The TRIZ theoretical system includes the nine-screen method for assisting innovation, the ultimate ideal solution, the little man method, the STC operator, and the goldfish method, etc.; for analyzing problems, there are functional analysis, causal chain analysis, contradiction analysis, matter-field analysis, and the ARIZ algorithm; for solving problems, there are 40 inventive principles, separation principle, 76 standard solutions, knowledge effect library, and tailoring [3].
The application of TRIZ in the field of production and manufacturing mainly lies in enhancing production efficiency, improving product quality, optimizing process technology, and avoiding patent infringement, etc. [4]
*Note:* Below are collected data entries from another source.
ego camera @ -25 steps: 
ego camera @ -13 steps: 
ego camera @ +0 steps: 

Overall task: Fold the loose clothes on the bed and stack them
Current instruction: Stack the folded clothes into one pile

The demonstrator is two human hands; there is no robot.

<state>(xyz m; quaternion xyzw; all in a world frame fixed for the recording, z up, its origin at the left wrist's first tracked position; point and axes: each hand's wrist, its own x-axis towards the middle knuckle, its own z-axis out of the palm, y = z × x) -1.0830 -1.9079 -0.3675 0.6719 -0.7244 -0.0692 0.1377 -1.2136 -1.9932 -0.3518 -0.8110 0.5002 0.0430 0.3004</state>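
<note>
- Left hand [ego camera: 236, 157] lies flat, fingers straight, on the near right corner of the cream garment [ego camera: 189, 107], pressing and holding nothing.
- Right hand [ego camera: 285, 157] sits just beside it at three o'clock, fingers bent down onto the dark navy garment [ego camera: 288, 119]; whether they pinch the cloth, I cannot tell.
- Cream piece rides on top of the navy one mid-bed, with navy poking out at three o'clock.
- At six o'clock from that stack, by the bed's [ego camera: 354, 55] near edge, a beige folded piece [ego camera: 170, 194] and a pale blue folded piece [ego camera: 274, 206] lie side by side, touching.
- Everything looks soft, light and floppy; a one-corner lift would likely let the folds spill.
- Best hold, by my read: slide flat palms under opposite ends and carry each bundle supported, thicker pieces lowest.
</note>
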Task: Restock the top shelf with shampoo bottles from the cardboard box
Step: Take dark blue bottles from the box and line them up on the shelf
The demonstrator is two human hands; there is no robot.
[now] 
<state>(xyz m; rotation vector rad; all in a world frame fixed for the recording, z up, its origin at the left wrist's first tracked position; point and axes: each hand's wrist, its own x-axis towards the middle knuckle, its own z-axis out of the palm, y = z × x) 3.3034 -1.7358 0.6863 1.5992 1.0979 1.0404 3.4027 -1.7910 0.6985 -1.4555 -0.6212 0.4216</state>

In the field of energy conservation, CHIU et al. [5] successfully developed an environmentally friendly paint for roof energy conservation using the TRIZ technology. The results of the heat resistance test showed that the new material could save electricity by more than 20%. Liu Xiancheng et al. [6] applied the TRIZ method to the energy-saving renovation of reciprocating compressors. By adding an air valve regulation system and changing the crankshaft amplitude, they achieved the purpose of regulating the compressor power. Qi Haiyuan [7] combined TRIZ with the theory of building energy conservation construction system to construct a building energy conservation technology evaluation and innovation model. Through wall design, the effectiveness of the method was verified. Zhao Cunyou et al. [8] used the ARIZ algorithm in the TRIZ theory to analyze the reasons for the high energy consumption of the coal mining machine's cutting drum. By exploring the derived resources, an effective energy-saving solution was formed. Jin Lin et al. [9] improved the design of the heat exchanger of the printing machine by using the TRIZ theory. By selecting fin-coated tubes with appropriate fin coefficient and emissivity, the heat generation efficiency of the heat exchanger was improved. Alvarez et al. [10] proposed a renewable energy ecological innovation model based on Exergy analysis, TRIZ theory and knowledge management.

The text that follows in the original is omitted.